### Work to complete
Starting at the first line of the data below, retype every line up to and including the one containing "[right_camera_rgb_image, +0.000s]".

### Records from a dataset
-------------------------

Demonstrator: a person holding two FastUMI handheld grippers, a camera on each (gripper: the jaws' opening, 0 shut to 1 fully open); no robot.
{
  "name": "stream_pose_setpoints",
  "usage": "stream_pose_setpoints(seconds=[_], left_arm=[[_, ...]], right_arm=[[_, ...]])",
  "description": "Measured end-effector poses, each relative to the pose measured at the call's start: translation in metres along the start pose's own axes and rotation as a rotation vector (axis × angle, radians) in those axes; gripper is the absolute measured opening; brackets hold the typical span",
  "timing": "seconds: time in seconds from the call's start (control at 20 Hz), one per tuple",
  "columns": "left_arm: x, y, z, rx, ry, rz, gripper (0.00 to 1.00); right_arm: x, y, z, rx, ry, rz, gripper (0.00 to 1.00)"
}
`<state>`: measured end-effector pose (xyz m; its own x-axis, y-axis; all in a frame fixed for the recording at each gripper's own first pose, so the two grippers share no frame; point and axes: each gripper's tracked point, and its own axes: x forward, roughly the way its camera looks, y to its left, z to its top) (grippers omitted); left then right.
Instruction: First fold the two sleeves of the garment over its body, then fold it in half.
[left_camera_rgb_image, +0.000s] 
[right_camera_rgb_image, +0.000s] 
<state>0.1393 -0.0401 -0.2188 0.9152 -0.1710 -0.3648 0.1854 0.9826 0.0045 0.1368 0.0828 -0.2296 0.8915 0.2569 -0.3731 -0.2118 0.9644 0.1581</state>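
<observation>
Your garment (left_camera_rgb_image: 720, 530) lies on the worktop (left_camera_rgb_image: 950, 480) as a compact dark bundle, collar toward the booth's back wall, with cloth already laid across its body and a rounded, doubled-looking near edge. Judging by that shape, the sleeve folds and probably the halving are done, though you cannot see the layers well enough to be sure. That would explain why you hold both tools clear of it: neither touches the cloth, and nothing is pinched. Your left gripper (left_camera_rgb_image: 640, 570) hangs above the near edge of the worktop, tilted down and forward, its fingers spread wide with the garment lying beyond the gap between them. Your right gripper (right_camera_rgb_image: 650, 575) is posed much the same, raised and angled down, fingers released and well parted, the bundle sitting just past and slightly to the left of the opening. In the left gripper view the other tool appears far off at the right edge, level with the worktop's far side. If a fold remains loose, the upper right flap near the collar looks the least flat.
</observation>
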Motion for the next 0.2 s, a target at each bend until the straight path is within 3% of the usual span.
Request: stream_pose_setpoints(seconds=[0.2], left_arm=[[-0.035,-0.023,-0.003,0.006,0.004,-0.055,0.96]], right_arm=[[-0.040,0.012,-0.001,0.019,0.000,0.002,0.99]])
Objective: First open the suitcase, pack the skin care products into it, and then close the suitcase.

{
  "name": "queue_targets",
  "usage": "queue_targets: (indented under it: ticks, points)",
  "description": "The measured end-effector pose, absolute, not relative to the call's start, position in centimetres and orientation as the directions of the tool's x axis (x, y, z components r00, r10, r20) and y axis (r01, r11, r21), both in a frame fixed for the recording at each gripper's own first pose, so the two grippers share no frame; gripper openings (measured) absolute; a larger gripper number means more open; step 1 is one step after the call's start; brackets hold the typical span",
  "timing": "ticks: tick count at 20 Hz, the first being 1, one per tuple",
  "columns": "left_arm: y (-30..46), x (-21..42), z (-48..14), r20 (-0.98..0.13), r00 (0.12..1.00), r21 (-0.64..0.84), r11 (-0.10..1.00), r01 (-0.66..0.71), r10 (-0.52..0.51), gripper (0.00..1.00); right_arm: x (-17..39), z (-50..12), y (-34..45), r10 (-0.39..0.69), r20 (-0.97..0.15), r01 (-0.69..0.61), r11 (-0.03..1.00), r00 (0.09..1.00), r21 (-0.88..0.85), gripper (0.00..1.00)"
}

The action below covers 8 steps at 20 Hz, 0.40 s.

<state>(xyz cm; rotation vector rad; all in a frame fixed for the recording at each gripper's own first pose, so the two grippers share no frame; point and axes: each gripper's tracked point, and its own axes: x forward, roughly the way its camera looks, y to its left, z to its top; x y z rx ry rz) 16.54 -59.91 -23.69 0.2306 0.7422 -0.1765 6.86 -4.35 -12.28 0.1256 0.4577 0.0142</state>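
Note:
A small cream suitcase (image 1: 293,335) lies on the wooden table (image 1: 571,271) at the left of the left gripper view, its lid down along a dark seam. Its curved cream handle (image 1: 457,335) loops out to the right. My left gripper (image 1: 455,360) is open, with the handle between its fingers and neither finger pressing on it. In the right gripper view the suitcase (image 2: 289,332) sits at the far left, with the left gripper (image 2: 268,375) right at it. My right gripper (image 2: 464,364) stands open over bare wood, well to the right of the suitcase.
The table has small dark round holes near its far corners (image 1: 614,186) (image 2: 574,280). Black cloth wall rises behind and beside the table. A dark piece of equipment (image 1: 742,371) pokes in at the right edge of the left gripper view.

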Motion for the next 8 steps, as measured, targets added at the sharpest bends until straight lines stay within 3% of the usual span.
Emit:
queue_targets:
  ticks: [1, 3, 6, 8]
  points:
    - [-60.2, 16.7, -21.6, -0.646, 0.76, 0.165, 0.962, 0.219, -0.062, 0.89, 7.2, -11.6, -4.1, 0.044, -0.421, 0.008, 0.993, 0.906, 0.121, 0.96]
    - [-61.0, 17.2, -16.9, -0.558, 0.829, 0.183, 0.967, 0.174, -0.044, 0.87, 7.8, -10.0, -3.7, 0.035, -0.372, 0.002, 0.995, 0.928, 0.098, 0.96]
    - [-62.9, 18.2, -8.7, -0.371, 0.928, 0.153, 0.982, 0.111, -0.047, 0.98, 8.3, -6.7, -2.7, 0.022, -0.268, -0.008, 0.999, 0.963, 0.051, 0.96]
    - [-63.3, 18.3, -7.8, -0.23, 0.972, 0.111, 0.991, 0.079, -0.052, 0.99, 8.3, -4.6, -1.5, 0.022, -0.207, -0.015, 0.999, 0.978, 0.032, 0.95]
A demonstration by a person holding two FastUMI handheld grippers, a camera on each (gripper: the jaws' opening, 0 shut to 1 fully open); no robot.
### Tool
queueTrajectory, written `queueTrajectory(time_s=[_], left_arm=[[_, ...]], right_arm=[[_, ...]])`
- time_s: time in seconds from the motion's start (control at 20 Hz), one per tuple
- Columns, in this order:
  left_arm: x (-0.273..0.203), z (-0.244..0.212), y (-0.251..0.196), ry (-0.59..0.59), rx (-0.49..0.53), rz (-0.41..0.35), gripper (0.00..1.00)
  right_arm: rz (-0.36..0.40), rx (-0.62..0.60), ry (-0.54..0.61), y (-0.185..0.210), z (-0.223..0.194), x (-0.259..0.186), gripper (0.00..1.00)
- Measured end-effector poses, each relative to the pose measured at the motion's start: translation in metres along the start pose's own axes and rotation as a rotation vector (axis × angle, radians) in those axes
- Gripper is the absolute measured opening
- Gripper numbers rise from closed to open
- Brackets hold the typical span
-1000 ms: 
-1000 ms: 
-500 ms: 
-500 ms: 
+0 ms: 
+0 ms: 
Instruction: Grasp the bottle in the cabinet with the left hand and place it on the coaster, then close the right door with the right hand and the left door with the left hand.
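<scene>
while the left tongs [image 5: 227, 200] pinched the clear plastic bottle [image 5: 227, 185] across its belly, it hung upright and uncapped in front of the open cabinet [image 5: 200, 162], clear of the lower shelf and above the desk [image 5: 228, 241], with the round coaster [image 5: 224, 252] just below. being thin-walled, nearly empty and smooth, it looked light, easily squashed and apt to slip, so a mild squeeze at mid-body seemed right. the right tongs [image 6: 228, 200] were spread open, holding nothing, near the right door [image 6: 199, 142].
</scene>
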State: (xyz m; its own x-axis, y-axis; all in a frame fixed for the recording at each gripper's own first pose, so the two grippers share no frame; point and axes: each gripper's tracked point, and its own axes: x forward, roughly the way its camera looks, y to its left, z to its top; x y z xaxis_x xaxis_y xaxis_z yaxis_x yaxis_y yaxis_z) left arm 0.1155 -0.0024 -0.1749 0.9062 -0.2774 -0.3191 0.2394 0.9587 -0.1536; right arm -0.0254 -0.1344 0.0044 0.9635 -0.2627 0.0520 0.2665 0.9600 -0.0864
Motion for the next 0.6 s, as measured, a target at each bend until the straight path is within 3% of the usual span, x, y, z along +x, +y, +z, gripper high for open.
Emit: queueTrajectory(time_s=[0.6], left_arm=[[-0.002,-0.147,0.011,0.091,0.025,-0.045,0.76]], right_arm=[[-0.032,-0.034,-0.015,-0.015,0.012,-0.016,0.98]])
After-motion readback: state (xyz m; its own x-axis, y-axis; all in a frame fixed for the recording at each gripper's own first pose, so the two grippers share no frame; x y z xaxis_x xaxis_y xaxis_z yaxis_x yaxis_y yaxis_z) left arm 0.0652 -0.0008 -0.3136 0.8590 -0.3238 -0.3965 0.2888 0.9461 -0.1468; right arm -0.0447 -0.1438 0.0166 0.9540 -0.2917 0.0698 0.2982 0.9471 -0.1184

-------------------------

### Response box
Demonstrator: a person holding two FastUMI handheld grippers, a camera on each (gripper: the jaws' opening, 0 shut to 1 fully open); no robot.
{
  "name": "stream_pose_setpoints",
  "usage": "stream_pose_setpoints(seconds=[_], left_arm=[[_, ...]], right_arm=[[_, ...]])",
  "description": "Measured end-effector poses, each relative to the pose measured at the call's start: translation in metres along the start pose's own axes and rotation as a rotation vector (axis × angle, radians) in those axes; gripper is the absolute measured opening; brackets hold the typical span",
  "timing": "seconds: time in seconds from the call's start (control at 20 Hz), one per tuple",
  "columns": "left_arm: x, y, z, rx, ry, rz, gripper (0.00 to 1.00); right_arm: x, y, z, rx, ry, rz, gripper (0.00 to 1.00)"
}
`<state>`: measured end-effector pose (xyz m; its own x-axis, y-axis; all in a frame fixed for the recording at each gripper's own first pose, so the two grippers share no frame; point and axes: each gripper's tracked point, and its own axes: x forward, roughly the way its camera looks, y to its left, z to its top) (grippers omitted); left then right.
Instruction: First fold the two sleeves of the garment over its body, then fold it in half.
[left_camera_rgb_image, +0.000s] 
[right_camera_rgb_image, +0.000s] 

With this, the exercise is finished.